:: Data excerpt
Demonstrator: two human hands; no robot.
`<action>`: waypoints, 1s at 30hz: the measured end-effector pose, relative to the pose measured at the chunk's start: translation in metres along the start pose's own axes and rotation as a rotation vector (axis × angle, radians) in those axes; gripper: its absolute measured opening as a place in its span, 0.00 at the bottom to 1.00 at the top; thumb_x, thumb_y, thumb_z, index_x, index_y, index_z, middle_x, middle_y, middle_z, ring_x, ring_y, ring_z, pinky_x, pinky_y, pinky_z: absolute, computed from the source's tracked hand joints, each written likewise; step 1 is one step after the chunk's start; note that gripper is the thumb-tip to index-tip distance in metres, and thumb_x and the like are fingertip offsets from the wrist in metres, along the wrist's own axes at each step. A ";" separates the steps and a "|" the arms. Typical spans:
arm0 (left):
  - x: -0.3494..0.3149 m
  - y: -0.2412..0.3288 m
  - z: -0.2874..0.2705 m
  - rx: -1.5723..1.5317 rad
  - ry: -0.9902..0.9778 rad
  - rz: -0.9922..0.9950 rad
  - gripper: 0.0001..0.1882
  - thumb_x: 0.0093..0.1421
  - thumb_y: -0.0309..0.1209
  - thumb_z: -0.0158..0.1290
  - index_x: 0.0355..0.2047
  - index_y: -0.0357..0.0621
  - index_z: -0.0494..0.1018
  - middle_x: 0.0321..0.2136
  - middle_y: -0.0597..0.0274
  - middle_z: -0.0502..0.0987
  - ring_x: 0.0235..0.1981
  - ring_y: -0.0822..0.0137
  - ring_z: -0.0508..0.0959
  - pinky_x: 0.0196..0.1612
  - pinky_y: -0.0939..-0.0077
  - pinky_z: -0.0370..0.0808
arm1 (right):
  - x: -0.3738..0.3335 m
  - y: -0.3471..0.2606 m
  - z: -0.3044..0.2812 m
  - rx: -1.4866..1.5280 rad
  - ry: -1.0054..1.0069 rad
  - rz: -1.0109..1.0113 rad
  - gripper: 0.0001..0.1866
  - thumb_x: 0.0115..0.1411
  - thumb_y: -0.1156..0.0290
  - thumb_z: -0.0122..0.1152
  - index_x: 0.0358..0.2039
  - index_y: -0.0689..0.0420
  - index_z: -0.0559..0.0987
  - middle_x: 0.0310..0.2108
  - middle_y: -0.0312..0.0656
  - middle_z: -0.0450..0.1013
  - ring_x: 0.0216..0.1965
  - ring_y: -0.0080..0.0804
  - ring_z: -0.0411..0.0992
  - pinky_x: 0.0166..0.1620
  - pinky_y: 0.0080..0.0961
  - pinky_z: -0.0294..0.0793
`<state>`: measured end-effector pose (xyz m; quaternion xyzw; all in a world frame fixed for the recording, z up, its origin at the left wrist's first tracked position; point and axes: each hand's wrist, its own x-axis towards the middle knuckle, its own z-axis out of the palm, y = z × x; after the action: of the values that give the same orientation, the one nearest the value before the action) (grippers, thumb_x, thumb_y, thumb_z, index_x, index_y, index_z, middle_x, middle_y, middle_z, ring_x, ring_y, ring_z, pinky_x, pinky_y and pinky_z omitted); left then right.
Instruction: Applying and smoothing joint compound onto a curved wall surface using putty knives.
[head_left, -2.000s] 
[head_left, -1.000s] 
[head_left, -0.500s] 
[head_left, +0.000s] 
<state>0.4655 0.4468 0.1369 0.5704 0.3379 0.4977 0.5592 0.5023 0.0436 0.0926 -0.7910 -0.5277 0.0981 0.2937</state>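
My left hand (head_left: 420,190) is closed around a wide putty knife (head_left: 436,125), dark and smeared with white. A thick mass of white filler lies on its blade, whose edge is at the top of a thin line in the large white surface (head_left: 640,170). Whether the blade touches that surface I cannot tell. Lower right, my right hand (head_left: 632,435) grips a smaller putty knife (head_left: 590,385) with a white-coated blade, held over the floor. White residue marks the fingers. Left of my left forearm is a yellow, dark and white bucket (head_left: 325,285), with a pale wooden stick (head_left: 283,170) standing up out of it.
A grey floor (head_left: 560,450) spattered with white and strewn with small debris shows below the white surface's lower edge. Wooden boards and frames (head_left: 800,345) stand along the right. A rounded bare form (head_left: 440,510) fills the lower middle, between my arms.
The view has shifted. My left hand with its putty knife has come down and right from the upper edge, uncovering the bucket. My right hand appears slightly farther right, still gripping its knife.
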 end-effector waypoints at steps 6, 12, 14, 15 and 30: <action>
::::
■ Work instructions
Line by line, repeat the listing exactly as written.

■ Finished exercise
Demonstrator: two human hands; no robot.
`<action>`: waypoints, 1s at 30hz: the measured end-effector pose, relative to the pose measured at the chunk's start: translation in metres along the start pose's own axes and rotation as a rotation vector (axis × angle, radians) in those axes; gripper: its absolute measured opening as a place in its span, 0.00 at the bottom to 1.00 at the top; thumb_x, thumb_y, thumb_z, index_x, index_y, index_z, middle_x, middle_y, middle_z, ring_x, ring_y, ring_z, pinky_x, pinky_y, pinky_z: absolute, computed from the source's tracked hand joints, each written likewise; step 1 is one step after the chunk's start; note that gripper is the thumb-tip to index-tip distance in metres, and thumb_x and the like are fingertip offsets from the wrist in metres, along the wrist's own axes at each step. A ";" separates the steps and a "|" the arms. Typical spans:
arm0 (left):
  - x: -0.3494..0.3149 m
  - y: -0.2412..0.3288 m
  - z: -0.2874..0.2705 m
  - rx: -1.5723..1.5317 rad
  - ry: -0.9902..0.9778 rad
  - rz: -0.9922..0.9950 rad
  - gripper: 0.0001..0.1882
  - thumb_x: 0.0093..0.1421
  - thumb_y: -0.0309..0.1209
  - thumb_z: -0.0158..0.1290
  - index_x: 0.0355..0.2047
  - index_y: -0.0357..0.0621
  - index_z: -0.0494..0.1018
  - middle_x: 0.0321..0.2136
  - middle_y: -0.0597..0.0274
  - middle_z: -0.0502..0.0987
  - ring_x: 0.0235..0.1981
  - ring_y: -0.0822..0.0137
  - ring_z: -0.0508..0.0959
  - pinky_x: 0.0196..0.1612
  - pinky_y: -0.0939..-0.0077
  - pinky_z: -0.0370..0.0808
arm1 (right):
  - x: -0.3738..0.3335 m
  - y: -0.3471..0.2606 m
  - z: -0.3044..0.2812 m
  - rx: -1.4866..1.5280 rad
  - ry: -1.0054..1.0069 rad
  - rz: -1.0109..1.0113 rad
  - gripper: 0.0001..0.1866
  - thumb_x: 0.0115..0.1411
  - thumb_y: -0.1156..0.0290
  - thumb_z: -0.0122..0.1152
  - index_x: 0.0358..0.2039
  - index_y: -0.0689..0.0420
  - index_z: -0.0559..0.0987
  - middle_x: 0.0310..0.2108
  - middle_y: -0.0312..0.0656
  - middle_z: -0.0450..0.1013
  - ring_x: 0.0216..0.1965
  - ring_y: -0.0080..0.0804
  - ring_z: -0.0411..0.0992
  - pinky_x: 0.0166..0.1620
  - pinky_y: 0.0080..0.0961
  - pinky_z: -0.0294..0.0793
`<state>`: measured end-effector pose (xyz m; quaternion xyzw; all in a world frame fixed for the recording, z up, its origin at the left wrist's first tracked position; point and axes: each hand's wrist, its own x-axis towards the middle knuckle, its own z-axis out of the palm, y = z × x; after the action: of the values that give the same orientation, the one nearest the value before the action) (grippers, thumb_x, thumb_y, thumb_z, index_x, index_y, index_z, middle_x, middle_y, middle_z, ring_x, ring_y, ring_z, pinky_x, pinky_y and pinky_z omitted); left then right.
Instruction: Applying and smoothing joint compound onto a curved wall surface using putty knives.
[head_left, -2.000s] 
[head_left, -1.000s] 
[head_left, -0.500s] 
[head_left, +0.000s] 
<state>0.4655 0.4468 0.1369 0.5704 0.3379 0.4977 0.5592 0.5023 0.0436 0.0926 -0.7910 -0.5277 0.0981 0.2937</state>
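My left hand (head_left: 420,190) is closed around a wide putty knife (head_left: 436,125), dark and smeared with white. A thick mass of white filler lies on its blade, whose edge is at the top of a thin line in the large white surface (head_left: 640,170). Whether the blade touches that surface I cannot tell. Lower right, my right hand (head_left: 632,435) grips a smaller putty knife (head_left: 590,385) with a white-coated blade, held over the floor. White residue marks the fingers. Left of my left forearm is a yellow, dark and white bucket (head_left: 325,285), with a pale wooden stick (head_left: 283,170) standing up out of it.
A grey floor (head_left: 560,450) spattered with white and strewn with small debris shows below the white surface's lower edge. Wooden boards and frames (head_left: 800,345) stand along the right. A rounded bare form (head_left: 440,510) fills the lower middle, between my arms.
The view has shifted. My left hand with its putty knife has come down and right from the upper edge, uncovering the bucket. My right hand appears slightly farther right, still gripping its knife.
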 end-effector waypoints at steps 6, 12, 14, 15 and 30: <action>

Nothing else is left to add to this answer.